Records from a data collection
══════════════════════════════
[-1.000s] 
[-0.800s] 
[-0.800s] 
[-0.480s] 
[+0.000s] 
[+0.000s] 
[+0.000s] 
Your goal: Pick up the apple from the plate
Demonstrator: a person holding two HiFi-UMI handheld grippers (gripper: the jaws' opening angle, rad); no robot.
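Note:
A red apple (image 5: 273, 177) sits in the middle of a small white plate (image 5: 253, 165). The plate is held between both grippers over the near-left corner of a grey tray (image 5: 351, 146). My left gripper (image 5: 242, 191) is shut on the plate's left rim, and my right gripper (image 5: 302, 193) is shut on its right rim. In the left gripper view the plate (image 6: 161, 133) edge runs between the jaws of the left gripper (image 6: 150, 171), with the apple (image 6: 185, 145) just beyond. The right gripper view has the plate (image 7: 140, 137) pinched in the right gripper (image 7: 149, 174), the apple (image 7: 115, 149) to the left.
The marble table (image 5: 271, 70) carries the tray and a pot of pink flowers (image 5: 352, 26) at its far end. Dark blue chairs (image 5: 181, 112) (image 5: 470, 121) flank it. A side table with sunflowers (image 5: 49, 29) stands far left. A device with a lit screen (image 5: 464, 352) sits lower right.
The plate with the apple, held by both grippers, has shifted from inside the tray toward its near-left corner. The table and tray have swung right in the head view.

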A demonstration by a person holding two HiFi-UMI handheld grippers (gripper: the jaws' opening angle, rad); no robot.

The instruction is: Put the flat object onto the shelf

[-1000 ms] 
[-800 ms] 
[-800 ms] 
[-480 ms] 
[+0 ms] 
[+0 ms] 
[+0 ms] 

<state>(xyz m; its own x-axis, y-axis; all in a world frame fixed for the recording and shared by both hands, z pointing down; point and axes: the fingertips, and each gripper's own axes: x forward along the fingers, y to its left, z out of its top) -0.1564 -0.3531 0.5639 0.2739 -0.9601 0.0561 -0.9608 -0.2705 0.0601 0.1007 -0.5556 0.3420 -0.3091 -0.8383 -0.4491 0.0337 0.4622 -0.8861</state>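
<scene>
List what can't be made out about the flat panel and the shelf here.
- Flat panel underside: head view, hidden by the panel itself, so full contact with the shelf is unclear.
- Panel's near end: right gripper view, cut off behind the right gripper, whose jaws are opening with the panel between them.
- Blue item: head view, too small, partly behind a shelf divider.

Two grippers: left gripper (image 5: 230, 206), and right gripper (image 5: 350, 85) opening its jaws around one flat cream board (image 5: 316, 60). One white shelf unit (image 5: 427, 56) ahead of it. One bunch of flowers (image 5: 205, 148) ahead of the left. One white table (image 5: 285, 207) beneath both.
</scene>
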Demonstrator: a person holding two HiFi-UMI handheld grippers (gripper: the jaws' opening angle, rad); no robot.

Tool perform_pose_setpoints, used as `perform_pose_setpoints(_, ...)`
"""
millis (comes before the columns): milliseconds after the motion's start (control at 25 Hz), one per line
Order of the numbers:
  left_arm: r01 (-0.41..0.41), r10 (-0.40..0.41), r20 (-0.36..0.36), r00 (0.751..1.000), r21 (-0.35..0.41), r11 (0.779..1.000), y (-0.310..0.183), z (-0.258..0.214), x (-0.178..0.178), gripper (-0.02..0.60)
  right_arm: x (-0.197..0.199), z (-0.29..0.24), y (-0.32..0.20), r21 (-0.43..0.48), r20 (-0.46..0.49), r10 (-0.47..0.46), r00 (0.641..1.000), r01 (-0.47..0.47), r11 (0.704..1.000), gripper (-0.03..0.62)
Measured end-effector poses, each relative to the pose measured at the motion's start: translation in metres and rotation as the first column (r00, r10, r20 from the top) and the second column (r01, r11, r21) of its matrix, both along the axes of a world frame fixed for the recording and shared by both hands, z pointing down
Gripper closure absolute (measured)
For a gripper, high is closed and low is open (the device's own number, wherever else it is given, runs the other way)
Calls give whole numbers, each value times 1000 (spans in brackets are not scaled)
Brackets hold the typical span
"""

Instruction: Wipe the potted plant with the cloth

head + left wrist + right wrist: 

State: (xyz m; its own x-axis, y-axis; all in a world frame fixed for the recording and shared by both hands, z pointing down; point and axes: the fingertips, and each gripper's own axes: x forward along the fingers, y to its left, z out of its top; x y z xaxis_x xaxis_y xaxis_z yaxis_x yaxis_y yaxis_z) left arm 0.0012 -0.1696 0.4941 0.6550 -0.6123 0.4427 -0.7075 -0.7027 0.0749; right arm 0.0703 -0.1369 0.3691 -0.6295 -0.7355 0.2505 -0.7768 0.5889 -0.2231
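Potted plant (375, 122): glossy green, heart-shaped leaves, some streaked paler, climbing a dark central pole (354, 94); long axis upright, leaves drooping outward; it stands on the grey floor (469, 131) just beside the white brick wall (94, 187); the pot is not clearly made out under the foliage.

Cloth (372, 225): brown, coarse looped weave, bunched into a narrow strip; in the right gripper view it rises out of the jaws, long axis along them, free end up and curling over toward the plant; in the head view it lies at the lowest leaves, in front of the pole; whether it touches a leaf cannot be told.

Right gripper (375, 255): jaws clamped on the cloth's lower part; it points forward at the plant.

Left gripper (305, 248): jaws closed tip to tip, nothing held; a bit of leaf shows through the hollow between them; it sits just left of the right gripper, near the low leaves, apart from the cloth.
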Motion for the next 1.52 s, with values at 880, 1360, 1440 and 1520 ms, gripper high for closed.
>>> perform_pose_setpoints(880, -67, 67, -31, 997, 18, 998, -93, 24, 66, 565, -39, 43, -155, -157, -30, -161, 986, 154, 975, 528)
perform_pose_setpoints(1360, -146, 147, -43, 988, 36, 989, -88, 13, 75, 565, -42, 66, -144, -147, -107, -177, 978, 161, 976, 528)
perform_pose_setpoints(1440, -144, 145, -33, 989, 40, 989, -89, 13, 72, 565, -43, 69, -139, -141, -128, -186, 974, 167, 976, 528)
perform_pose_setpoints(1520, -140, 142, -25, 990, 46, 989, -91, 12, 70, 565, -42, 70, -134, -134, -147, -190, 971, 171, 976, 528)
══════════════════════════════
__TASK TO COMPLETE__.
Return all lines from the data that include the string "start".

__SOLUTION TO THE PROBLEM__.
millis (comes before the columns): milliseconds after the motion's start (control at 25 Hz), one per line
Measured end-effector poses, each relative to the pose measured at the motion's start: translation in metres and rotation as the first column (r00, r10, r20 from the top) and the second column (r01, r11, r21) of its matrix, both along the axes of a world frame fixed for the recording and shared by both hands, z pointing down

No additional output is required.